However, because we omitted the specification of formula and nClusters, these need to be provided in the latrend call.

model.twostepgen <- latrend(m.twostepgen, formula = Y ~ Time, nClusters = 2, casedata)
summary(model.twostepgen)
#> Longitudinal cluster model using two-step clustering
#>  nClusters:      2
#>  formula:        Y ~ Time
#>  id:             "Traj"
#>  time:           "Time"
#>  center:         function (x) {    mean(x, na.rm = TRUE)}
#>  standardize:    `scale`
#>  clusterStep:    `clusStep.gen`
#>  representationStep:`repStep.gen`
#>  response:       "Y"
#> 
#> Cluster sizes (K=2):
#>        A        B 
#> 40 (40%) 60 (60%) 
#> 
#> Number of obs: 1100, strata (Traj): 100
#> 
#> Scaled residuals:
#>    Min. 1st Qu.  Median    Mean 3rd Qu.    Max.    NA's 
#>      NA      NA      NA     NaN      NA      NA       1

Implementing a new method

The use of lcMethodStratify and lcMethodTwostep enables rapid prototyping. Once the desired model has been identified, it may be worthwhile to implement it as a standalone method in the framework. This way the model can be extended to output more representative cluster trajectories, or to extend the model with predictive capabilities such that it can be validated on external data.
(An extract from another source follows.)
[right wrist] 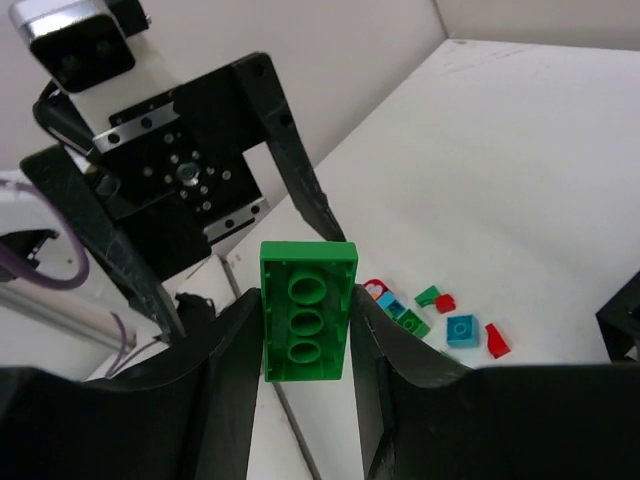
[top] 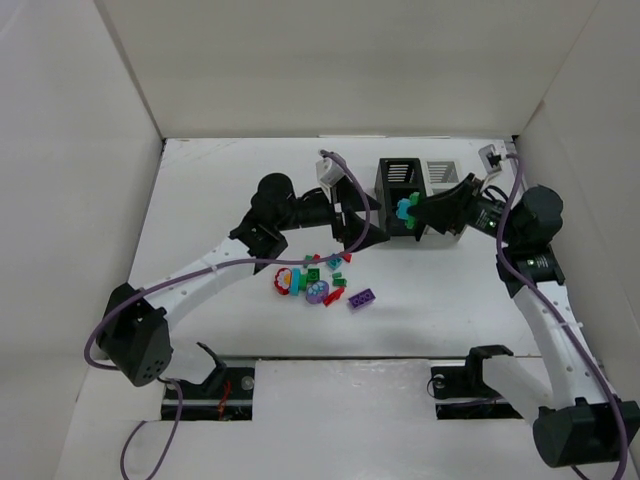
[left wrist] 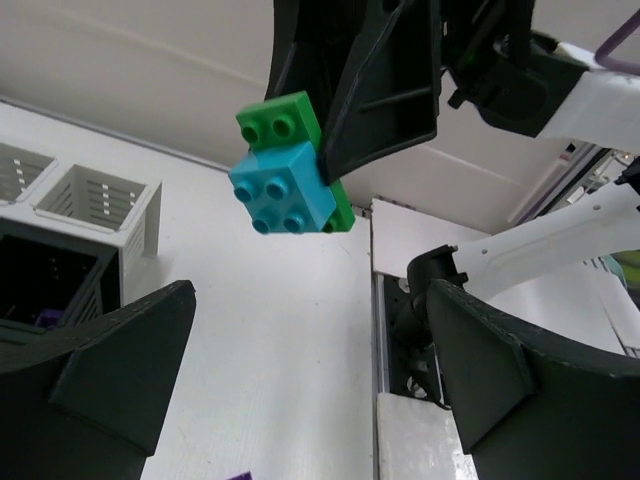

To illustrate this, we will implement a basic group-based trajectory model (GBTM), also known as latent-class growth analysis. We make use of the implementation available in the lcmm package through the lcmm() function, which allows for a relatively concise illustration.

Extending the lcMethod class

Firstly, we create a new method class named lcMethodSimpleGBTM, which extends the lcMethod class.

setClass("lcMethodSimpleGBTM", contains = "lcMethod")

Note that a lcMethod class has a single slot call, which stores all the arguments to the method. The other relevant aspects of a lcMethod implementation are the prepareData() and fit() functions, which are called when passing a lcMethod object to the latrend() function or any other model estimation function.

lcMethodSimpleGBTM <- function(formula = Value ~ Time,
                              time = getOption("latrend.time"),
                              id = getOption("latrend.id"),
                              nClusters = 2,
                              nwg = FALSE) {
  lcMethod.call("lcMethodSimpleGBTM", call = stackoverflow::match.call.defaults())
}

Next, we override the getName() and getShortName() functions in our method class to ensure that the model is easily distinguishable from other methods in the summary output. While we return a simple constant character sequence, the naming functions could be improved by generating a more detailed description of the model based on the arguments of the method object.

setMethod("getName", 
  signature("lcMethodSimpleGBTM"), function(object, ...) "simple group-based trajectory model")

setMethod("getShortName", signature("lcMethodSimpleGBTM"), function(object, ...) "sgbtm")

Implementing the prepareData() function enables the lcMethod to do data processing or transforming the data or other arguments in a structure which is suitable for the model fitting procedure. The prepare function takes a lcMethod, the data as a data.frame, and the verbosity level as inputs. The processing is passed onto the fit function by returning an environment with the relevant variables.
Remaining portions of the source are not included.